Last weekend, the District of Columbia played host to more than 800,000 visitors for the March for Our Lives. Jordi, Cora, Everett, and I joined the Rally for DC Lives at Folger Park first, and then marched with neighbors down to Pennsylvania Avenue for the national event. It was both devastating and uplifting to hear from so many young people affected by gun violence and their calls to action.
Rally for DC Lives: Before the national March for Our Lives, I was honored to help organize the Rally for DC Lives at Folger Park to hear from DC students about their experiences with gun violence. Speaking before a crowd of hundreds of their neighbors, seven young people shared their personal stories of gun violence, spoke of the fear they live with, and remembered friends and family who were lost. It was a powerful reminder that for too long young DC residents, particularly young people of color, have lived with the effects of gun violence without a platform to speak out about it. I shared some photos from the day on Facebook and both the Washington City Paper and the Hill Rag provided great recaps. I expect this to be just the first of many times we hear and learn from these students as we work to make our community safer.
On the Thursday before the March for Our Lives, I held a public hearing on five different bills related to firearms. A special thanks to the many students and educators who came down to the Wilson Building to testify at the hearing and advocate for an end to gun violence.
Save Emancipation Day (Monday, April 16) to participate in Statehood Lobby Day on Capitol Hill. And if you'd like to brush up on your advocacy skills, there's a statehood advocacy training happening on Thursday, April 12!

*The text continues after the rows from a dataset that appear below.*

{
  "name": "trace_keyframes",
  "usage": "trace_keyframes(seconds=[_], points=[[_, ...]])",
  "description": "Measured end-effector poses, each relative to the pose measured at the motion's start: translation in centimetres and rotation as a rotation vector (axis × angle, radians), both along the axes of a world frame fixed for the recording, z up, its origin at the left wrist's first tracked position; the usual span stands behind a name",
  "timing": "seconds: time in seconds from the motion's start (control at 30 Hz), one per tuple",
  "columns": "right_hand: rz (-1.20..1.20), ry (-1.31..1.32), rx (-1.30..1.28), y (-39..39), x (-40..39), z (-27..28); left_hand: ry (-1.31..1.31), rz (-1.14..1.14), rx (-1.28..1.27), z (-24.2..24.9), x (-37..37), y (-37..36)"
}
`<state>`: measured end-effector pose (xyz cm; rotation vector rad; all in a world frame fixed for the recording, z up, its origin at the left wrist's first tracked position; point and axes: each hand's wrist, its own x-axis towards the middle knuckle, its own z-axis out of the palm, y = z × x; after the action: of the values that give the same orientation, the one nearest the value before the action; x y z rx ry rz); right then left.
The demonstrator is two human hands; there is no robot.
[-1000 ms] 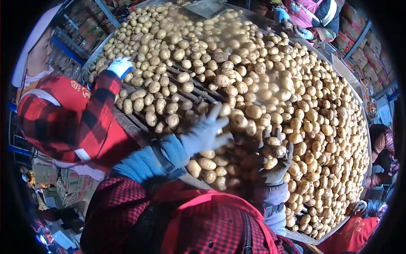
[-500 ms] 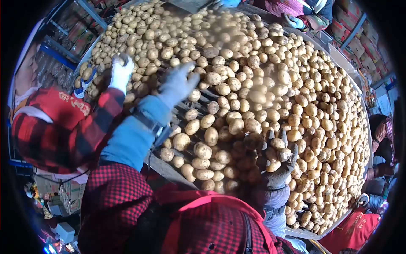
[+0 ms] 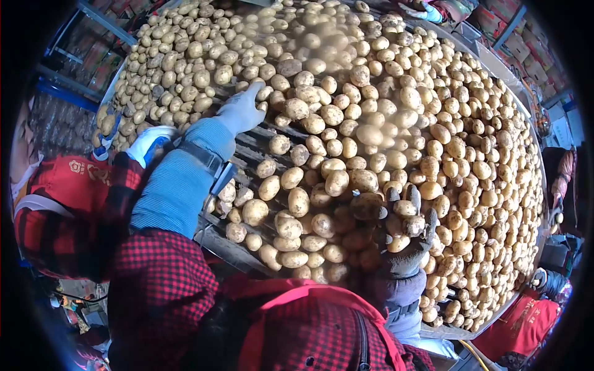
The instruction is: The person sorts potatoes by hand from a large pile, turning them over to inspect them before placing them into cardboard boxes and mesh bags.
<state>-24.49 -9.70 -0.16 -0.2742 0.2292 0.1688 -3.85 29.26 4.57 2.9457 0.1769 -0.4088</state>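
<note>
My left hand (image 3: 241, 111), in a pale glove below a blue sleeve cover, is stretched over the heap. Its thumb and fingers close around a small potato (image 3: 264, 93) at the edge of a thinner patch where dark slats show. My right hand (image 3: 409, 244), in a dark grey glove, is palm up at the near side. Its fingers curl around several potatoes (image 3: 405, 208), some of them marked with dark soil. Loose potatoes (image 3: 299, 202) of mixed sizes lie between my two hands.
A wide table (image 3: 226, 247) with a raised rim carries the potato heap. At my left stands a co-worker in a red apron (image 3: 74, 179), with a gloved hand (image 3: 148, 143) near my sleeve. Other people work along the far and right edges. Cartons (image 3: 532, 55) are stacked behind.
My left hand has gone from a blurred, spread reach to closing around a potato. The left co-worker's gloved hand has drawn back from the heap. The view has shifted slightly; my right hand keeps its hold.
</note>
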Motion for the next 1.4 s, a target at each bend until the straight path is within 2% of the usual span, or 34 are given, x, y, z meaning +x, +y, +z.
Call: trace_keyframes(seconds=[0.07, 0.17, 0.2, 0.27, 0.4, 0.43, 0.53, 0.57, 0.63, 0.8, 0.87, 0.9, 1.0, 1.07, 1.13, 1.2, 1.23, 1.27, 1.33, 1.4], points=[[-0.038, -0.042, 0.028, 0.1, 0.1, 0.4, -0.04, 0.003, -0.018, 0.0, 0.7, -0.1], [0.031, -0.116, 0.145, 0.1, 0.2, 0.5, 0.049, -0.022, -0.075, 1.1, 0.9, 0.3], [0.025, -0.13, 0.15, -0.1, 0.2, 0.1, -0.028, -0.049, -0.064, 0.9, 0.6, 0.2], [-0.001, -0.054, -0.029, -0.4, 0.1, -0.9, -0.054, 0.012, -0.062, 0.1, 0.1, 0.0], [-0.029, -0.147, 0.07, 0.5, 0.1, 1.1, -0.108, -0.045, -0.117, -0.8, -2.4, -0.4], [-0.009, -0.17, 0.034, 0.3, 0.2, 0.5, -0.113, -0.123, -0.074, -0.8, -3.2, -0.6], [-0.019, -0.049, 0.001, 0.0, 0.2, 0.1, -0.136, -0.118, -0.069, -1.5, -3.4, -0.6], [-0.044, -0.098, -0.053, 0.2, 0.3, -0.1, -0.139, -0.111, -0.074, -1.5, -3.7, -0.3], [-0.056, -0.087, -0.035, 0.5, 0.2, 0.5, -0.149, -0.193, -0.233, -1.4, -4.1, 0.2], [-0.088, -0.044, -0.069, 0.6, 0.1, 0.8, -0.099, -0.252, -0.114, -1.8, -3.9, -1.0], [-0.017, -0.096, 0.052, 0.4, 0.2, 0.7, -0.179, -0.263, -0.047, -2.7, -3.6, -0.8], [-0.074, 0.022, -0.059, 0.7, 0.2, 1.1, -0.181, -0.26, -0.044, -2.6, -3.3, -0.8], [0.01, -0.111, -0.024, 0.3, 0.2, 0.8, -0.116, -0.268, 0.048, -2.4, -2.6, -1.8], [-0.011, -0.098, -0.076, 0.4, 0.1, 1.1, -0.081, -0.258, 0.076, -1.8, -2.3, -2.2], [0.043, -0.116, 0.016, 0.1, 0.3, 0.3, -0.133, -0.263, -0.005, -1.5, -3.2, -2.4], [0.069, -0.134, 0.016, 0.2, 0.1, 0.4, -0.071, -0.306, 0.021, -0.9, -4.1, -2.7], [0.003, -0.075, -0.05, 0.7, 0.1, 1.1, -0.005, -0.308, -0.025, -0.6, -4.9, -2.9], [-0.061, -0.016, -0.118, 1.0, 0.0, 1.7, -0.045, -0.339, -0.04, -1.4, -5.6, -2.4], [-0.052, -0.016, -0.035, 1.1, -0.1, 1.8, -0.028, -0.339, -0.045, -1.5, -5.7, -2.5], [0.066, -0.204, -0.041, 0.5, 0.0, -0.1, -0.069, -0.314, -0.071, -1.9, -6.2, -2.5]])
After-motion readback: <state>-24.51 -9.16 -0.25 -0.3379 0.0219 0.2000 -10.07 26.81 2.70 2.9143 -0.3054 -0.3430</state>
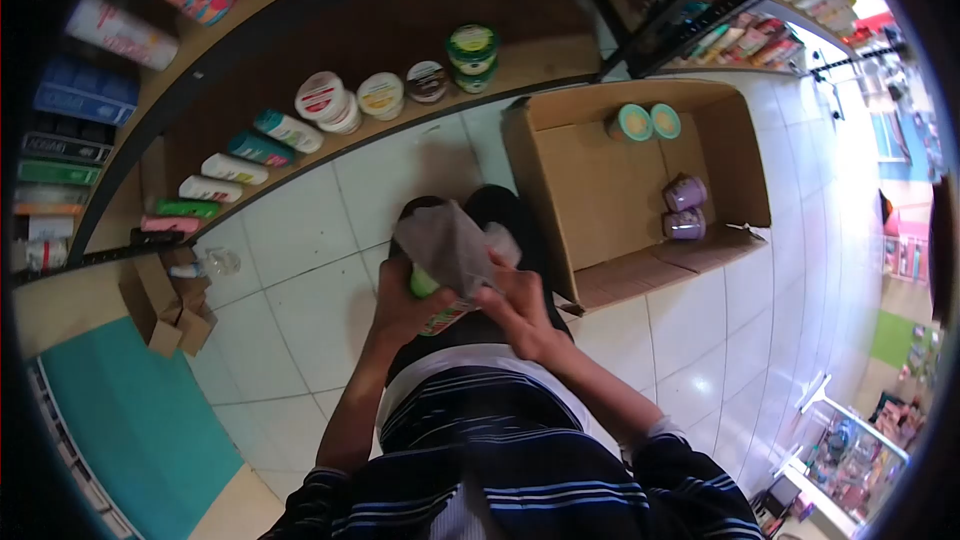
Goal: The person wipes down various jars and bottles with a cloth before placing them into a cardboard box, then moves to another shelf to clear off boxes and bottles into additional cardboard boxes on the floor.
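Note:
My left hand [402, 302] is closed around a green container [424, 284], held in front of my body above my legs. Part of its printed side shows below the fingers, but its full shape is hidden. A grey cloth [445, 240] drapes over the container's upper part. My right hand [522, 308] pinches the cloth against the container's right side. A small pale, blurred patch shows beside the right fingers; I cannot make out what it is.
To the right, an open cardboard box [620, 190] holds two teal-lidded tubs [634, 123] and two purple tubs [684, 210]. Ahead, a shelf [540, 58] carries tubs and bottles. A smaller torn carton [165, 305] lies left on the tiled floor [300, 305].

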Demonstrator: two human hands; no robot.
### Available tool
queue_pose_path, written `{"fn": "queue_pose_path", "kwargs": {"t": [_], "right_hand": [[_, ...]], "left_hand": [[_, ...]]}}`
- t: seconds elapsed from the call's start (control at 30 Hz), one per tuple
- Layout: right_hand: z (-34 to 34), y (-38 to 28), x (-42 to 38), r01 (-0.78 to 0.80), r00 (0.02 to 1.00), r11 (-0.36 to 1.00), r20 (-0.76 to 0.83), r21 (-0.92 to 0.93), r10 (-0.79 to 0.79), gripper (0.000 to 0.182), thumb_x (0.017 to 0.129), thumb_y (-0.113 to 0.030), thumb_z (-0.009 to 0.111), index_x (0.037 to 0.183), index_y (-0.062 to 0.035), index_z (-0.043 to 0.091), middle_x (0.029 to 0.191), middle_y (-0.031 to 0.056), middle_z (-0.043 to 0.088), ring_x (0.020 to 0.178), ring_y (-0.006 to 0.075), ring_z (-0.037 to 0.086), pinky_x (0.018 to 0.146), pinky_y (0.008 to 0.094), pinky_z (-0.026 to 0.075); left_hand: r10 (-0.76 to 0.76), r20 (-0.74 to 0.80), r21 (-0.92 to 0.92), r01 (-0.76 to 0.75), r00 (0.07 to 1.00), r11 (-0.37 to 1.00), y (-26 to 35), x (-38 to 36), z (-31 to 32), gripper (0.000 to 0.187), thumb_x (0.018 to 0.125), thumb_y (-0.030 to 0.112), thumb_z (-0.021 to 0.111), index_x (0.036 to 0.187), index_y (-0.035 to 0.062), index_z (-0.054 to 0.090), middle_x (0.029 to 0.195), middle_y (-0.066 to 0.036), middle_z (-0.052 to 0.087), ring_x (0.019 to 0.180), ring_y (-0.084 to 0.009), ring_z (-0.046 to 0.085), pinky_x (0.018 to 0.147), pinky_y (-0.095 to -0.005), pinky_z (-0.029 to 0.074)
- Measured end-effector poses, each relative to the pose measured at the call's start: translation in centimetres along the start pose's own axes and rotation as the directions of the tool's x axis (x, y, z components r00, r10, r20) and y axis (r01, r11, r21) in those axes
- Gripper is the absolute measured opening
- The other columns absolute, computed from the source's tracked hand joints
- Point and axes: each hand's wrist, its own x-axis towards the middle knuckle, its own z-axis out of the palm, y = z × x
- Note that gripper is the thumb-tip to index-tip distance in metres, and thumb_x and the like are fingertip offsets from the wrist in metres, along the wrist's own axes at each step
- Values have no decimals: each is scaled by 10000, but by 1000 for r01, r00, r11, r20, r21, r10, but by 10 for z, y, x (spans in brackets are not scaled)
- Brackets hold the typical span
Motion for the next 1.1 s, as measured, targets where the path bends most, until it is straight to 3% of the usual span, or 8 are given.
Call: {"fn": "queue_pose_path", "kwargs": {"t": [0.13, 0.3, 0.43, 0.53, 0.8, 0.9, 1.03, 1.1], "right_hand": [[-14, 9, -3, -92, 987, 981, -114, 171, 112, 210, 820, -93, 446, 698, 51, 539, 591, 154, 513, 618, 219, 542, 946, 426, 303], [4, 2, -4, 4, 990, 1000, -138, -16, -7, 200, 827, -106, 459, 733, 57, 526, 643, 135, 545, 667, 240, 550, 907, 422, 345], [-8, 18, -15, -7, 962, 976, -265, 216, 66, 234, 819, -136, 483, 842, 95, 511, 755, 202, 563, 883, 301, 556, 991, 441, 262], [-9, 10, 5, -169, 973, 966, -122, 197, 195, 218, 798, -109, 478, 715, 87, 527, 698, 187, 561, 819, 264, 570, 989, 458, 266], [-14, 26, -2, -4, 980, 992, -198, 126, 29, 259, 813, -93, 441, 660, 101, 520, 609, 151, 521, 891, 222, 561, 987, 469, 266], [-1, 20, -10, -246, 930, 960, -312, -135, 194, 290, 828, -98, 447, 597, 74, 481, 531, 110, 451, 787, 179, 552, 993, 440, 262], [-9, 23, -12, -35, 962, 982, -261, 185, 83, 306, 823, -131, 461, 579, 52, 465, 466, 74, 370, 500, 174, 338, 973, 424, 289], [-16, 50, -39, -218, 970, 970, -82, 109, 228, 209, 817, -146, 481, 716, 34, 507, 610, 99, 461, 608, 203, 428, 844, 384, 340]], "left_hand": [[63, 72, 41, -66, 995, 997, 22, -1, 8, 498, 611, 331, 731, 925, -17, 564, 816, -74, 614, 750, -132, 575, 694, -286, 463], [-8, 32, 143, 4, 999, 990, 16, 5, 10, 496, 605, 333, 735, 912, -19, 570, 779, -81, 618, 737, -132, 577, 698, -282, 466], [29, 41, 0, -29, 999, 1000, 13, 2, 4, 470, 660, 335, 708, 919, -30, 567, 803, -75, 617, 757, -109, 566, 697, -271, 458], [-10, 69, -191, 23, 998, 981, 3, 4, 18, 459, 703, 348, 684, 928, -34, 568, 820, -71, 616, 769, -99, 552, 689, -268, 454], [-87, 114, -261, 115, 990, 958, -4, 9, 14, 409, 715, 298, 680, 920, -38, 570, 841, -81, 616, 770, -108, 552, 684, -274, 455], [-25, 135, -3, 26, 991, 1000, 1, 12, 22, 411, 698, 278, 691, 932, -38, 570, 849, -90, 618, 769, -114, 557, 692, -278, 456], [26, 5, 14, -26, 1000, 1000, -1, 14, 5, 422, 691, 277, 699, 941, -36, 567, 853, -93, 621, 763, -128, 571, 709, -280, 458], [45, -59, 92, -39, 997, 995, -5, 18, -7, 433, 704, 294, 687, 950, -41, 562, 855, -104, 620, 771, -142, 580, 712, -282, 463]]}}
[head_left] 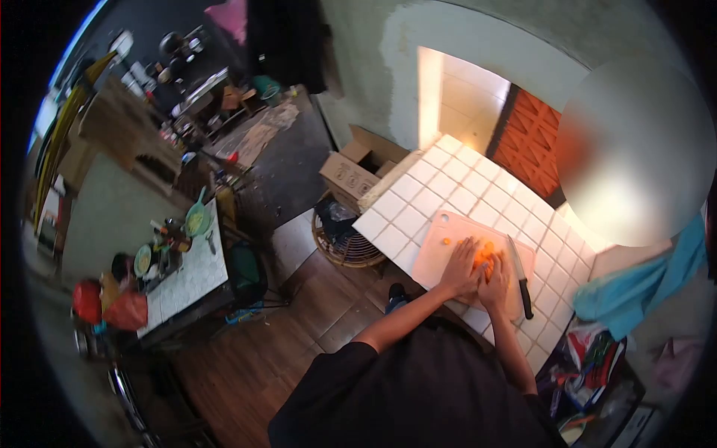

We are in the middle of crafting next year's budget: The Mayor has submitted her proposed budget to the Council -- $14.5 billion in spending spread across schools, public safety, transit, road repair, and a whole lot more. Now the Council will hold budget hearings with every city agency to determine the final budget for each agency and the city as a whole. Here is the Council calendar with all upcoming budget oversight hearings -- you are welcome to testify in-person or in writing if you want to urge the Council to fund a specific program or just be sure we're prioritizing funding to areas that you think need it most.
My annual Ward 6 Budget Town Hall is scheduled for Monday, April 23, at Watkins Elementary: Each year, I host a Ward 6 Town Hall to review the Mayor's proposed budget, highlight some of my own budget priorities for Ward 6 and the District, and then turn the microphone over to Ward 6 residents to hear your feedback, thoughts, and recommendations. Hearing from so many neighbors helps me and my staff to know what you want prioritized as the Council finalizes the budget. Please RSVP for the event here.
Year of the Anacostia (#YOTA2018) Updates: With spring finally here, we can get excited about spending more time outdoors, especially on and near the Anacostia River. WAMU has done a wonderful series looking at what a healthier Anacostia River means for our community. I highly recommend checking out their reporting.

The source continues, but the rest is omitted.